Quality and accuracy are key aspects of any product to eliminate errors, and so are printed circuit boards, as they are a critical component in all digital and electromechanical devices. Therefore, PCB inspection is a critical aspect of PCB manufacturing and assembly. During the manufacturing process, blank boards are made, and assembly includes mounting circuits and components. Ideally, PCB inspection is performed at every step of the manufacturing and assembly process. While basic visual inspection may reveal some defects and are still in use, many types of automated test tools and techniques are used by PCB manufacturers and assembly service providers. This article provides types of PCB inspections and what they mean.

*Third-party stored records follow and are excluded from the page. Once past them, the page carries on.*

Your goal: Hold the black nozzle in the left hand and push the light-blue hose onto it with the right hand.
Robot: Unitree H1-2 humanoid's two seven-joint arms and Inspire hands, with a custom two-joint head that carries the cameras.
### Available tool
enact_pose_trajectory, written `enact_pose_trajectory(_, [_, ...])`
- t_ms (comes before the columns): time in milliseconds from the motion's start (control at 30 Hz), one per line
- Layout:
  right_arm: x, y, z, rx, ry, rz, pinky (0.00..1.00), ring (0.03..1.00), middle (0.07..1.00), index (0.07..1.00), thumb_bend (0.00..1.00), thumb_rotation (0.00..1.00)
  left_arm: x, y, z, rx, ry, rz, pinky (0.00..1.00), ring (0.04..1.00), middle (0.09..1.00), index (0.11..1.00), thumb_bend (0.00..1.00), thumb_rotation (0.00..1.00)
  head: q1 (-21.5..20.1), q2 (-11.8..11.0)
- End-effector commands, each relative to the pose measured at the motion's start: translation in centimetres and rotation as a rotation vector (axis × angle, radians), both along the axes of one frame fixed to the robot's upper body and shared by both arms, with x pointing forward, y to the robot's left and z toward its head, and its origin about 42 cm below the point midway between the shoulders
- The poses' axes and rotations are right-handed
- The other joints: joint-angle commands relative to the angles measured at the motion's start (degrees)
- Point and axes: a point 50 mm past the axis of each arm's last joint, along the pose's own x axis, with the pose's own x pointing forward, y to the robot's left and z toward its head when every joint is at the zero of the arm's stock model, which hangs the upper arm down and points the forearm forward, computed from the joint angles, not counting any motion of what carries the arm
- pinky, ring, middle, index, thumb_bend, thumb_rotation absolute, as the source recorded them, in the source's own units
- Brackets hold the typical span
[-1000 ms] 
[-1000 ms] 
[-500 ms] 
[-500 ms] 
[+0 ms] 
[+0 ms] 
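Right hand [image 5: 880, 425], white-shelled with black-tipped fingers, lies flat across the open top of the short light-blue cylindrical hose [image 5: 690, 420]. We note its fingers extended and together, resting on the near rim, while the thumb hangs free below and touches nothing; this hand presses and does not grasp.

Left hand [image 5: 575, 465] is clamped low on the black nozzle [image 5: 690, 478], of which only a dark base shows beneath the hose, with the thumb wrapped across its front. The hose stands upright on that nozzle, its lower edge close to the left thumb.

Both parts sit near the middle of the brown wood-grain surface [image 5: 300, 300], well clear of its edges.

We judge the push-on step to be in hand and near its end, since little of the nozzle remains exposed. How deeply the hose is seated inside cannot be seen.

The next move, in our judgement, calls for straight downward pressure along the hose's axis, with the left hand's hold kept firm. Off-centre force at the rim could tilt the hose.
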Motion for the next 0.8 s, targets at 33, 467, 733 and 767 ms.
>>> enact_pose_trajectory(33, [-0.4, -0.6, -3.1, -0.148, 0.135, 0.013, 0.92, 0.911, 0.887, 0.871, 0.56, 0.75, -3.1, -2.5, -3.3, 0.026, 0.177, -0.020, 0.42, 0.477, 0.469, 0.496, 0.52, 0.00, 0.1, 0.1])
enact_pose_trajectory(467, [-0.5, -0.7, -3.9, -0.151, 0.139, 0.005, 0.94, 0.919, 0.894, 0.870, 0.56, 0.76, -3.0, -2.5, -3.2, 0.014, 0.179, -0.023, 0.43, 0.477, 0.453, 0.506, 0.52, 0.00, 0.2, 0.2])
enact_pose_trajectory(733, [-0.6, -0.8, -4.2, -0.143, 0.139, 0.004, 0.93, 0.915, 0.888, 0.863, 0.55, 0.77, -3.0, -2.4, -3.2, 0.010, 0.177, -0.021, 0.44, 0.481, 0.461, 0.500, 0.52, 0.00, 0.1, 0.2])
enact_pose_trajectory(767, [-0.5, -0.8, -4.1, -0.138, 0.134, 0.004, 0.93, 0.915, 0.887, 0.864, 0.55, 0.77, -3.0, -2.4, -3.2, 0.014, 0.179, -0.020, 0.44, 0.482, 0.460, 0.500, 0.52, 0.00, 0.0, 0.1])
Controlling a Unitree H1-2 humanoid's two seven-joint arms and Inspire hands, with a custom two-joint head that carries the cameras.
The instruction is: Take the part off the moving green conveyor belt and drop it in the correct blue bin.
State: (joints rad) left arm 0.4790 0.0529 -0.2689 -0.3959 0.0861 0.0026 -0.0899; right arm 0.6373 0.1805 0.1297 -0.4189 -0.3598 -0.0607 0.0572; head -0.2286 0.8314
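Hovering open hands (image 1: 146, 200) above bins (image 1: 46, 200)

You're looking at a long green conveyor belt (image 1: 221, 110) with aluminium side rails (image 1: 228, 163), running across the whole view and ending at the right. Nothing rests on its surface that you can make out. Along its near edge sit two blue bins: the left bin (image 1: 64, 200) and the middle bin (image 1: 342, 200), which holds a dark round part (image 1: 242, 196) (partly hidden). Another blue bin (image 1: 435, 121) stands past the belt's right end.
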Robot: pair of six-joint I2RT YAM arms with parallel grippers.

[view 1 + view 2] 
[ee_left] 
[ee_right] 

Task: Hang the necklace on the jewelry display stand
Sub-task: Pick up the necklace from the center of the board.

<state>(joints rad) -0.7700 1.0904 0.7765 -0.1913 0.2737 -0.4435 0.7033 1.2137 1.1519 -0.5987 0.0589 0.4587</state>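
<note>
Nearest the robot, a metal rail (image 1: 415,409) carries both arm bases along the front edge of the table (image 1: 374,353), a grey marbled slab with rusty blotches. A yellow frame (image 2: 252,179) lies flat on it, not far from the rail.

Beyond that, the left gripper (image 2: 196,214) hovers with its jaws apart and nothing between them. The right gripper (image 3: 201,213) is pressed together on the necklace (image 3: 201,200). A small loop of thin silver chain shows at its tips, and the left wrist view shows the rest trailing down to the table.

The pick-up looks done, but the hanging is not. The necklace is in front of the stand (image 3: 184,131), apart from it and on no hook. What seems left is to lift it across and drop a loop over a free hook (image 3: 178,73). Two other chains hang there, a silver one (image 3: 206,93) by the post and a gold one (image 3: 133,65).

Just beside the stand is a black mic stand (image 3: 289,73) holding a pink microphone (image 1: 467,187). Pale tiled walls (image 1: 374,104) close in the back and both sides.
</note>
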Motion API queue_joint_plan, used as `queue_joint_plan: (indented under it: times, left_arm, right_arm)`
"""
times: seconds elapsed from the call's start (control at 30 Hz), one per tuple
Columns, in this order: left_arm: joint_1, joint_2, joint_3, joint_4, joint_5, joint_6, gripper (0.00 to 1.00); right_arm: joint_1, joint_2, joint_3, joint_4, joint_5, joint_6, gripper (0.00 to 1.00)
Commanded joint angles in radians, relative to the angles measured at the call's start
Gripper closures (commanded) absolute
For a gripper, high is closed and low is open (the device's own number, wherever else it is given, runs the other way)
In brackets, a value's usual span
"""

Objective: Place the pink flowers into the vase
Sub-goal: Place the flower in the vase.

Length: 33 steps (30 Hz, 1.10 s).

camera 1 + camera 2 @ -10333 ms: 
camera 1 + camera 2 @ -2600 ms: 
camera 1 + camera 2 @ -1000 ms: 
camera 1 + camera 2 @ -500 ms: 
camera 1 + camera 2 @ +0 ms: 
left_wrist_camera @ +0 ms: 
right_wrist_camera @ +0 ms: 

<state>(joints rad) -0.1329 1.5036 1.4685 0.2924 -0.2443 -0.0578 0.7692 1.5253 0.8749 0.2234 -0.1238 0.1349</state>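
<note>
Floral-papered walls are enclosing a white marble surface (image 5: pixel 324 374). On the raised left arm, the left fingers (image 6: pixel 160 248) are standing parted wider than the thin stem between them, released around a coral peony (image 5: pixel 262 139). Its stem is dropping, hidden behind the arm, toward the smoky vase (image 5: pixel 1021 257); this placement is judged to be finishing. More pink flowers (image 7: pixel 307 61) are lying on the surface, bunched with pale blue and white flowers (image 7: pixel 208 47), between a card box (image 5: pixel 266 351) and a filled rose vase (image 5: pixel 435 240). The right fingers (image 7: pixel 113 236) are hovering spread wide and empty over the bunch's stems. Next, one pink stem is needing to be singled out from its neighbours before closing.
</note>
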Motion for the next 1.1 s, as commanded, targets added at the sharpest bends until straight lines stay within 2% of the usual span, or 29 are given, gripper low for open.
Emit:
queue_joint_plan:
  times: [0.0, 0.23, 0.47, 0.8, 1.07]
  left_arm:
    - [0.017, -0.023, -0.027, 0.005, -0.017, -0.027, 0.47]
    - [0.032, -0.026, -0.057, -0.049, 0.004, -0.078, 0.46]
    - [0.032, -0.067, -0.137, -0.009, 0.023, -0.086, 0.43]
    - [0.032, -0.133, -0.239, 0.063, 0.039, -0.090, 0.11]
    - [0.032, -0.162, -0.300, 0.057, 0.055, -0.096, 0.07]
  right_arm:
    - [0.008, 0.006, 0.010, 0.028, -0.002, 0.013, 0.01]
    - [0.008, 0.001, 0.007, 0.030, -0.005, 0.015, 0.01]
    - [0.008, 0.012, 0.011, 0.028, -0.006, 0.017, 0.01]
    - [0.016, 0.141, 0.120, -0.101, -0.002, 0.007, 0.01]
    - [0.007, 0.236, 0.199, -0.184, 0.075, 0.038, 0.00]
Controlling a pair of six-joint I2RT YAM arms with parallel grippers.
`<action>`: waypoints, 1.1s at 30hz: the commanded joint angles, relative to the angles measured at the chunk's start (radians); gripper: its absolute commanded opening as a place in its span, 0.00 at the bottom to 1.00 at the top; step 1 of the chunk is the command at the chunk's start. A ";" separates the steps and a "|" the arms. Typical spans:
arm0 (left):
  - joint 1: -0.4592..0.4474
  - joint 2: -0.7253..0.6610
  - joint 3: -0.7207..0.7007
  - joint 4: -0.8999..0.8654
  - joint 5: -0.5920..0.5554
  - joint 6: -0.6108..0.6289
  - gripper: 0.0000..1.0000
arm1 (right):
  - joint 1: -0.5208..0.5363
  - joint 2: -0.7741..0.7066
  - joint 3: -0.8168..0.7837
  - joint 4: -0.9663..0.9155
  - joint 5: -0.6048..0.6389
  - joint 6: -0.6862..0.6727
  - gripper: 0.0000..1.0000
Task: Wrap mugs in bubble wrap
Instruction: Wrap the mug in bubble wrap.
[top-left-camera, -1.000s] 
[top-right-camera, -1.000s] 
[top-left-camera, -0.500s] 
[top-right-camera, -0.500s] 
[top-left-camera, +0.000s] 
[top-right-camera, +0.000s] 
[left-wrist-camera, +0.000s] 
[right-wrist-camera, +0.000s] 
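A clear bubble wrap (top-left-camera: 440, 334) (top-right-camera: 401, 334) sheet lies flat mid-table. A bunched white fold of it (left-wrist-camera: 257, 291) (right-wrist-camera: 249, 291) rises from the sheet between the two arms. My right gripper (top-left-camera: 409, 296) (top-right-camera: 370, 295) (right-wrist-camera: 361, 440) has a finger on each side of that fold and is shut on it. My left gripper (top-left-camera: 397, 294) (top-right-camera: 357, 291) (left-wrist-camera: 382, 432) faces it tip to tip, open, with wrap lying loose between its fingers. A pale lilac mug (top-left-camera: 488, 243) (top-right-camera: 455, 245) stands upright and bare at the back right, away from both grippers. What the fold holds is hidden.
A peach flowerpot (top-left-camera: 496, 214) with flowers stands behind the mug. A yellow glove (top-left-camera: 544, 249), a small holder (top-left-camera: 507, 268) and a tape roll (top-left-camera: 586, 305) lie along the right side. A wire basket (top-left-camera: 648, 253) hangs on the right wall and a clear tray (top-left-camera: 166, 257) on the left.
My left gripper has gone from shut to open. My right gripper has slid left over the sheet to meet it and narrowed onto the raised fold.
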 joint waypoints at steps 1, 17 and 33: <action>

Reference and non-reference PCB inspection techniques
Three types of boards are widely used - rigid, flexible and rigid-flex. Flexible and rigid flex boards have seen the greatest applications across industries because they are flexible and durable, have large bend radii, and are able to accommodate multiple components on thin substrates. These boards have different PCB inspection algorithms based on their type and properties. As mentioned before, a blank PCB is thoroughly inspected before component mounting and soldering. There are algorithms that distinguish possible defect types such as shorts, protruding copper spurs, dust on the board, open circuits and conductors, etc. Below are two common inspection algorithms used to identify PCB problems.
These algorithms are reference-based, which means they have a ready-made model or design that can be used to compare the characteristics of new boards. This check includes matching of images and templates. The circuit is also compared in this way with the 3D model used as a reference. Even now, these reference methods are widely used. However, they have their own set of shortcomings. For example, when you have a reference board or model and compare it, erroneous readings can occur due to noise, image distortion, and misinterpretation. Therefore, non-reference algorithms are also developed and used extensively.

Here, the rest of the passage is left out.